- [About this exercise] Print the data below exactly, but only the lines from the one containing "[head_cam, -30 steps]" down to the one containing "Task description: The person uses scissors", inclusive.

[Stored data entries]
⟨
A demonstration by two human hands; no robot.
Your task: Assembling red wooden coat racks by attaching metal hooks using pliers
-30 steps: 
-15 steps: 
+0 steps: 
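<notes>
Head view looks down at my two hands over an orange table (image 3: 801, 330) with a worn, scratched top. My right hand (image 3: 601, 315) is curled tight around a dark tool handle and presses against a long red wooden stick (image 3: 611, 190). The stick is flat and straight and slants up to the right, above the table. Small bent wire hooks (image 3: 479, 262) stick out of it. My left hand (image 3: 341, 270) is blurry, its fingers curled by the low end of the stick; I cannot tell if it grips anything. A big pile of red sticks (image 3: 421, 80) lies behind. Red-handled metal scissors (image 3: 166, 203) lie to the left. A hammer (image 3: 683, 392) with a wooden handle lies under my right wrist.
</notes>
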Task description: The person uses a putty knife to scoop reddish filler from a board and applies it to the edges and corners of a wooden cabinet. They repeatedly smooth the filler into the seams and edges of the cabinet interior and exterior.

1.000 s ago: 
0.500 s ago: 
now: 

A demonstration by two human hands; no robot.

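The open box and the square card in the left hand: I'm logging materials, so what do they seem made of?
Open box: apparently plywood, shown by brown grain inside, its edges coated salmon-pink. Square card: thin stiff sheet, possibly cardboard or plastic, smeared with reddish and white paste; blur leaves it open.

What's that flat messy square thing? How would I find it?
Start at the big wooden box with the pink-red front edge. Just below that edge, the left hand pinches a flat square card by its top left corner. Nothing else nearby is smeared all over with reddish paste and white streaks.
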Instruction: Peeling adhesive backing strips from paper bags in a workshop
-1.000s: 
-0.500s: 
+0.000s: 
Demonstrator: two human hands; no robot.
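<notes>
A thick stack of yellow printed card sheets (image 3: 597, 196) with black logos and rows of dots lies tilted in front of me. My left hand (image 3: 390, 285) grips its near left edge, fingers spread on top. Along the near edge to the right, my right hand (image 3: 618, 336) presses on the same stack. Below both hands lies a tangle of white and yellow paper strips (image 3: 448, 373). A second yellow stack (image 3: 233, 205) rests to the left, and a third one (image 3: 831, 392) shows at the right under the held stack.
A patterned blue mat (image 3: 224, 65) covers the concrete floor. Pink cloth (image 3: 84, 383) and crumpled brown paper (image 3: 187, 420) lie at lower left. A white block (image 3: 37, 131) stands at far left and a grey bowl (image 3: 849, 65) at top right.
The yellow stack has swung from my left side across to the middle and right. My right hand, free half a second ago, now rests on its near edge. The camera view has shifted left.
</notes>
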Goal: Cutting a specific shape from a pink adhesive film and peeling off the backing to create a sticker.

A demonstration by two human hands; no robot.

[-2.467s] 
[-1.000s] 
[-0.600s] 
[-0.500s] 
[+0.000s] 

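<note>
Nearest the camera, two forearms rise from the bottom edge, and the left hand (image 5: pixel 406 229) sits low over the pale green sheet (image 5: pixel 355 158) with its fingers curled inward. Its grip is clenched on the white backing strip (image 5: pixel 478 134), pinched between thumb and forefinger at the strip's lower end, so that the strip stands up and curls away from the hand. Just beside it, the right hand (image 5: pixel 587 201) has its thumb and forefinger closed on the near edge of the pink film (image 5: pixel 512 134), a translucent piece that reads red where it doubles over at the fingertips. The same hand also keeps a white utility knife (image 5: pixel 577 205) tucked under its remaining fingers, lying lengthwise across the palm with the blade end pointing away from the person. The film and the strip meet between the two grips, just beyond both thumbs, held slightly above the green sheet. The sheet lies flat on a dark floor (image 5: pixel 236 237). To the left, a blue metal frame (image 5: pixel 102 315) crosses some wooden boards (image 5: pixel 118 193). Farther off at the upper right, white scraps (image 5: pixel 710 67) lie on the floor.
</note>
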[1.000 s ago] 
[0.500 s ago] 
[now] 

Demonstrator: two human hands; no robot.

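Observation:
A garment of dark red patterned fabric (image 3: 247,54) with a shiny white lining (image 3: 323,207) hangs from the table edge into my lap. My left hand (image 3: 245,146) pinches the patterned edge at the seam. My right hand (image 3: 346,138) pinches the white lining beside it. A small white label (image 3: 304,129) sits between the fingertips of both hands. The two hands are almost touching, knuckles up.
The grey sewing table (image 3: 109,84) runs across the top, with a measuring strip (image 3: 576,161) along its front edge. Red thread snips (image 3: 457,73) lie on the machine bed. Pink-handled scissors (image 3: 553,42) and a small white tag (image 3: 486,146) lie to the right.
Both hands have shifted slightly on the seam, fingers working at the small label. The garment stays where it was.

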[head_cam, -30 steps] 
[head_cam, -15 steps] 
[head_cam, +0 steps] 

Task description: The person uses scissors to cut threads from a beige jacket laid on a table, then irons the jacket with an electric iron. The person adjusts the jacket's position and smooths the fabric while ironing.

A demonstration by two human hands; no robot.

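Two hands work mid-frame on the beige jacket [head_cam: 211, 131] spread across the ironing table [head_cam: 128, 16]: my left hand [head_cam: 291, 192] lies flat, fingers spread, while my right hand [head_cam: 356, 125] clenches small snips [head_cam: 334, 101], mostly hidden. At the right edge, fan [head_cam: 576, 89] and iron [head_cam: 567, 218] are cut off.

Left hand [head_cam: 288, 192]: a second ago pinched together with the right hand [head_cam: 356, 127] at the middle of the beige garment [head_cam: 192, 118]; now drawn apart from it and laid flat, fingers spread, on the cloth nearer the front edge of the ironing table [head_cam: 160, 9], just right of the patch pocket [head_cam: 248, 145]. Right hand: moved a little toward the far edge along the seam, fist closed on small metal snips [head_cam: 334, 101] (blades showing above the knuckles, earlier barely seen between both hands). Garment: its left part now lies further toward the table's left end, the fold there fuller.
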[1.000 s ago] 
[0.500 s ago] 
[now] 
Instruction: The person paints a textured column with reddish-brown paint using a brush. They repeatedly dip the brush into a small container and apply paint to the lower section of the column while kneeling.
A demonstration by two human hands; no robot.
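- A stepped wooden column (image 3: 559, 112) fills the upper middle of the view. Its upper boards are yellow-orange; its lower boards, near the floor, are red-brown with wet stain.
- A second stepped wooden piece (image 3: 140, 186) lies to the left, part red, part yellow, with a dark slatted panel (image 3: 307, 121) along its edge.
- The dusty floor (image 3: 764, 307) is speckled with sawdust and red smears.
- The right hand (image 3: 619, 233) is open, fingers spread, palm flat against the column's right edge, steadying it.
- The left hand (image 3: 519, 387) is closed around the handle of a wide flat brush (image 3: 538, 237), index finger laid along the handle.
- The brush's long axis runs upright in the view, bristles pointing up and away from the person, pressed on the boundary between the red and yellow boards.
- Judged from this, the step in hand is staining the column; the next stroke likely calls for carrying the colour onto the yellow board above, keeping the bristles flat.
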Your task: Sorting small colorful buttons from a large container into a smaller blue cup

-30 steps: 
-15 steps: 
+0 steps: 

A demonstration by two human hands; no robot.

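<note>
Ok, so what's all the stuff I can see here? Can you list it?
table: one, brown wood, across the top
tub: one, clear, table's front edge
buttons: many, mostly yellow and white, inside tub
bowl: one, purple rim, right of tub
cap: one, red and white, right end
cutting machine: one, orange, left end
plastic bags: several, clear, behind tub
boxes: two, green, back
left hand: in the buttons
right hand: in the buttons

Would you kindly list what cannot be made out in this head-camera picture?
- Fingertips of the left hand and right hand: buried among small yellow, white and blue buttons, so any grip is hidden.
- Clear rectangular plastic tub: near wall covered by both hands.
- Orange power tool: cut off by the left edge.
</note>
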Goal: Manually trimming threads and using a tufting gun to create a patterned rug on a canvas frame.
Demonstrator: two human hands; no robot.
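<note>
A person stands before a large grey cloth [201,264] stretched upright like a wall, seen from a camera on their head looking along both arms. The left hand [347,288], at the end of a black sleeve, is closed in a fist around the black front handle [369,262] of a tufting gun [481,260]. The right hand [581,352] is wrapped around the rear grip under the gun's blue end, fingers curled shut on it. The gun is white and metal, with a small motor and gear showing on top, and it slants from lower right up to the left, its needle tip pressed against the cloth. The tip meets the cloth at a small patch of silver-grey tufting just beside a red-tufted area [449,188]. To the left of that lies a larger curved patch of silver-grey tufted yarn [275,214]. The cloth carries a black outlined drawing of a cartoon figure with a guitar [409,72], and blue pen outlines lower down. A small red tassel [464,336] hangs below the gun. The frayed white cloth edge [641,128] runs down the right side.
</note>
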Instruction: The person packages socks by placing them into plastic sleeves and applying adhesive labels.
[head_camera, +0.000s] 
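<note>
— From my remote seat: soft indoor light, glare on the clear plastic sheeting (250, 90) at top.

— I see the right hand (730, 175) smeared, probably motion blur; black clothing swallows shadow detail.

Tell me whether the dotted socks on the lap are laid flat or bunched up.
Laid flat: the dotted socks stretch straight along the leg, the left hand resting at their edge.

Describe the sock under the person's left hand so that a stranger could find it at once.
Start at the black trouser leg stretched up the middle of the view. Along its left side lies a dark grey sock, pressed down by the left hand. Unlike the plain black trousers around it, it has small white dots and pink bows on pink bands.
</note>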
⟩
- [Output for this exercise]
[head_cam, -30 steps] 
[head_cam, -15 steps] 
[head_cam, +0 steps] 

Task description: The person uses scissors to cut threads from a beige jacket laid on a table, then irons the jacket with an electric iron. The person adjusts the jacket's position and smooths the fabric while ironing.

There is nothing more to this answer.